De Morente era uno de los grandes personajes españoles del siglo XV y primeros años del siglo XVI, Alonso de Quintanilla, contador de los Reyes Católicos, que creyó en las supuestas fantasías de Cristóbal Colón e hizo posible su viaje a las Indias por el oeste: algo mucho más importante a todos los efectos que poner a correr a Fernando Alonso en solitario por una ciudad cercada desde dentro y que desde la revolución del 34 no había sufrido convulsión parecida. De Alonso de Quintanilla decía el maestro Antonio de Nebrija que parecía extraño que hombre de tal brillo hubiera surgido de una tierra tan oscura como Asturias. Lo que viene a significar que siendo Morente la patria chica de Quintanilla, es de los sitios menos oscuros de Asturias, gracias a él.

Detengámonos, al fin, en El Caserón. Haciendo esquina en la carretera que sube desde San Lázaro y la que desciende hacia La Manjoya, se encuentra, en los bajos de una casa aislada, de buenas trazas, uno de los últimos bares-tienda de Asturias. Antes había otro en Vegalencia, frente a Soto de Ribera, pero ya cerró. El bar-tienda de El Caserón está en funcionamiento desde 1898: Pepe Monteserín le dedicó unas líneas con este motivo, que el actual dueño del bar tiene enmarcadas y colgadas de la pared, como debe ser. A las actividades del bar y la tienda se añadía la amenidad de organizar bailes los domingos. La fundadora de la tienda se llamaba Engracia, y al morir ella, se hizo cargo su hijo Pepe, casado con Consuelo Muñiz, de Llamaoscura, La Fábrica (que es como llaman a La Manjoya), y que todavía vive: cumplió los 94 años el pasado 15 de septiembre.

El bar-tienda que yo conocí hace años tenía dos entradas, una al camino de San Lázaro y otra a la de La Manjoya, y el bar estaba separado de la tienda por un arco. Se entraba directamente al bar, cuyo piso era de tablones de madera, y la tienda se encontraba en la parte en la que ahora está la cocina.

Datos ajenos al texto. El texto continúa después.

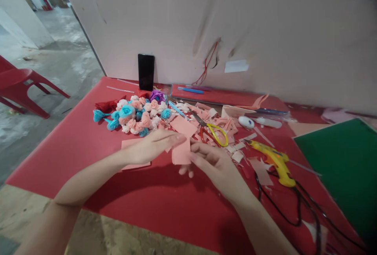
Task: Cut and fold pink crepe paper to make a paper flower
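A small pink piece of crepe paper (182, 153) is held over the front of the red table, between both hands. My left hand (153, 145) reaches in from the left, its thumb lying on the paper's upper edge. From the right, my right hand (213, 164) pinches the paper's side between thumb and curled fingers. Some fingertips show beneath the paper; which hand they belong to is hard to tell. Under my left wrist lies a stack of pink paper (135, 165). Another pink square (184, 125) rests just beyond the hands, beside scissors (216, 133) with yellow and red handles.
Paper roses (127, 111) in blue, pink and white lie in a heap at the back left, before a propped phone (146, 72). Paper scraps (226, 123) spread behind the hands. A yellow glue gun (272, 158) with black cable sits right, near a green board (338, 168).
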`<state>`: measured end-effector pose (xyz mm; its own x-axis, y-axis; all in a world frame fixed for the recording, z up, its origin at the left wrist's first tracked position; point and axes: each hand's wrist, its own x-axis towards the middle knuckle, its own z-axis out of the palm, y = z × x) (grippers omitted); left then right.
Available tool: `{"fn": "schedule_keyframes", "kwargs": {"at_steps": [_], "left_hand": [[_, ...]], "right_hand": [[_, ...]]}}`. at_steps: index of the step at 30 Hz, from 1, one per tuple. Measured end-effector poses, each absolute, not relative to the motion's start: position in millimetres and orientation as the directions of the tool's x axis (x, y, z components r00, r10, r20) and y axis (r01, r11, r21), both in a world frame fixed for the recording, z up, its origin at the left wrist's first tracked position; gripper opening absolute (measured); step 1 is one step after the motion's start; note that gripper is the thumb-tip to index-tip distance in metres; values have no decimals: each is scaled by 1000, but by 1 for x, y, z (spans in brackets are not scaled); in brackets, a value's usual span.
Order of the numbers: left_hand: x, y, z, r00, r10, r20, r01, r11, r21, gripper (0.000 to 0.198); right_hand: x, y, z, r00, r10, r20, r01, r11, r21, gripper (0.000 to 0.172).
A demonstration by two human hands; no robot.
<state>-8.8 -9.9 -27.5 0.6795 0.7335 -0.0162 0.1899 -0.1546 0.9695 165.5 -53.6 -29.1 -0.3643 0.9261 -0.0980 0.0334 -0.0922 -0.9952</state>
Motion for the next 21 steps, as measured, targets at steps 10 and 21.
{"fn": "schedule_keyframes", "kwargs": {"at_steps": [10,21], "left_hand": [[-3,-10,-27,638,750,172,258,-419,870,35],[-3,-9,-29,797,572,193,211,-563,799,41]], "right_hand": [[170,-52,-29,-312,950,2,151,52,-987,19],[176,-54,-30,-220,971,97,205,143,-968,29]]}}
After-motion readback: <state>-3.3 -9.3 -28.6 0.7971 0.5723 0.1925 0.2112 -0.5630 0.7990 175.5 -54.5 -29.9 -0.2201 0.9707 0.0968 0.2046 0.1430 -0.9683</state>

En la pared que separaba el bar de la tienda había una curiosa lámina enmarcada que representaba una escena de la vida de la aldea en una jornada de invierno: varios aldeanos, protegidos detrás de una pared y armados con azadas, palas de dientes y palos, acechaban a un jabalí.Ya he descrito esta lámina en otros artículos. Varias mesas se distribuían por el local y detrás del mostrador, que era reducido, había una estantería de madera.Yal otro lado de la carretera, en el camino que va a Morente y Caxigal, hubo una bolera de la que solo queda el nombre: Xugu la bolera.

En la actualidad han tapado una de las entradas (la de La Manjoya) y agrandado la barra. El Caserón fue bar-tienda ininterrumpidamente, hasta la Guerra Civil, que se utilizó de comandancia, desde la que se organizaba el cerco de Oviedo (el otro, el anterior), y desde aquí se decidió un ataque que llegó hasta la Puerta Nueva: todo el camino, según me cuenta Mateo, quedó lleno de casquillos de balas. De El Caserón era uno de los socialistas históricos de Oviedo, un hombre viejo, grande, sentencioso, con gafas y boina, llamado Mateo. Contactaba con Emilio Llaneza en Cabornio, y a través de éste, con Latores: de modo que el primitivo socialismo ovetense de los años setenta del pasado siglo, no entraba en la ciudad. Ahora, al cabo de los años, Mateo, sobrino de aquel Mateo, me cuenta cosas de El Caserón que yo les transmito a ustedes.